Odds form to probability form

The odds form of Bayes’ rule works for any two hypotheses \(H_i\) and \(H_j,\) and looks like this:

$$\frac{\mathbb P(H_i \mid e)}{\mathbb P(H_j \mid e)} = \frac{\mathbb P(H_i)}{\mathbb P(H_j)} \times \frac{\mathbb P(e \mid H_i)}{\mathbb P(e \mid H_j)} \tag{1}.$$

The probabilistic form of Bayes’ rule requires a hypothesis set \(H_1,H_2,H_3,\ldots\) that is mutually exclusive and exhaustive, and looks like this:

$$\mathbb P(H_i\mid e) = \frac{\mathbb P(e\mid H_i) \cdot \mathbb P(H_i)}{\sum_k \mathbb P(e\mid H_k) \cdot \mathbb P(H_k)} \tag{2}.$$

We will now show that equation (2) follows from equation (1). Given a collection \(H_1,H_2,H_3,\ldots\) of mutually exclusive and exhaustive hypotheses and a hypothesis \(H_i\) from that collection, we can form another hypothesis \(\lnot H_i\) consisting of all the hypotheses \(H_1,H_2,H_3,\ldots\) except \(H_i.\) Then, using \(\lnot H_i\) as \(H_j\) and multiplying the fractions on the right-hand side of equation (1), we see that

$$\frac{\mathbb P(H_i \mid e)}{\mathbb P(\lnot H_i \mid e)} = \frac{\mathbb P(H_i) \cdot \mathbb P(e \mid H_i)}{\mathbb P(\lnot H_i)\cdot \mathbb P(e \mid \lnot H_i)}.$$

\(\mathbb P(\lnot H_i)\cdot \mathbb P(e \mid \lnot H_i)\) is the prior probability of \(\lnot H_i\) times the degree to which \(\lnot H_i\) predicted \(e.\) Because \(\lnot H_i\) is made of a bunch of mutually exclusive hypotheses, this term can be calculated by summing \(\mathbb P(H_k) \cdot \mathbb P(e \mid H_k)\) for every \(H_k\) in the collection except \(H_i.\) Performing that replacement, and swapping the order of multiplication, we get:

$$\frac{\mathbb P(H_i \mid e)}{\mathbb P(\lnot H_i \mid e)} = \frac{\mathbb P(e \mid H_i) \cdot \mathbb P(H_i)}{\sum_{k \neq i} \mathbb P(e \mid H_k) \cdot \mathbb P(H_k)}.$$

These are the posterior odds for \(H_i\) versus \(\lnot H_i.\) Because \(H_i\) and \(\lnot H_i\) are mutually exclusive and exhaustive, we can convert these odds into a probability for \(H_i,\) by calculating numerator /​ (numerator + denominator), in the same way that \(3 : 4\) odds become a 3 /​ (3 + 4) probability.
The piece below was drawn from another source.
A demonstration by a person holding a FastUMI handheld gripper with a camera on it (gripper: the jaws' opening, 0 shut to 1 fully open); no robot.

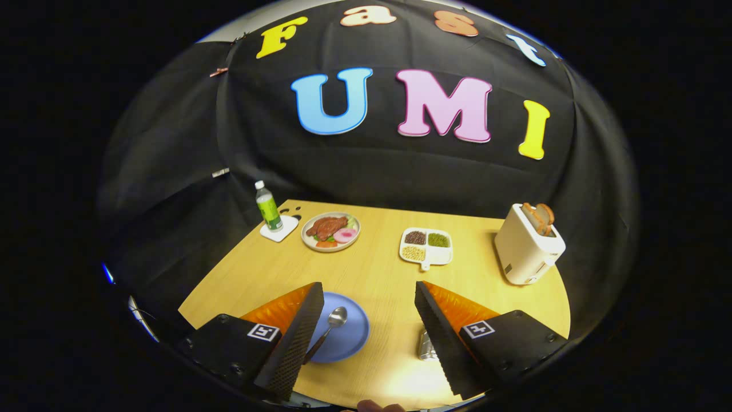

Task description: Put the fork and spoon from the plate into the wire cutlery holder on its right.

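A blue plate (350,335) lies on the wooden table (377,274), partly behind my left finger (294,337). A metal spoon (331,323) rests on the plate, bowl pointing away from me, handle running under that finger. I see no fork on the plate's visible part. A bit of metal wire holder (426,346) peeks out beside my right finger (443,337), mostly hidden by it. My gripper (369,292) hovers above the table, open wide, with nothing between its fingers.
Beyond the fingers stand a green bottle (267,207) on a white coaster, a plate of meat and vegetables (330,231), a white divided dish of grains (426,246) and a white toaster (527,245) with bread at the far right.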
When we do so, equation (2) drops out:

$$\mathbb P(H_i\mid e) = \frac{\mathbb P(e\mid H_i) \cdot \mathbb P(H_i)}{\sum_k \mathbb P(e\mid H_k) \cdot \mathbb P(H_k)}.$$

Thus, we see that the probabilistic formulation of Bayes’ rule follows from the odds form, but is less general, in that it only works when the set of hypotheses being considered are mutually exclusive and exhaustive.

We also see that the probabilistic formulation converts the posterior odds into a posterior probability. When computing multiple updates in a row, you actually only need to perform this “normalization” step once at the very end of your calculations — which means that the odds form of Bayes’ rule is also more efficient in practice.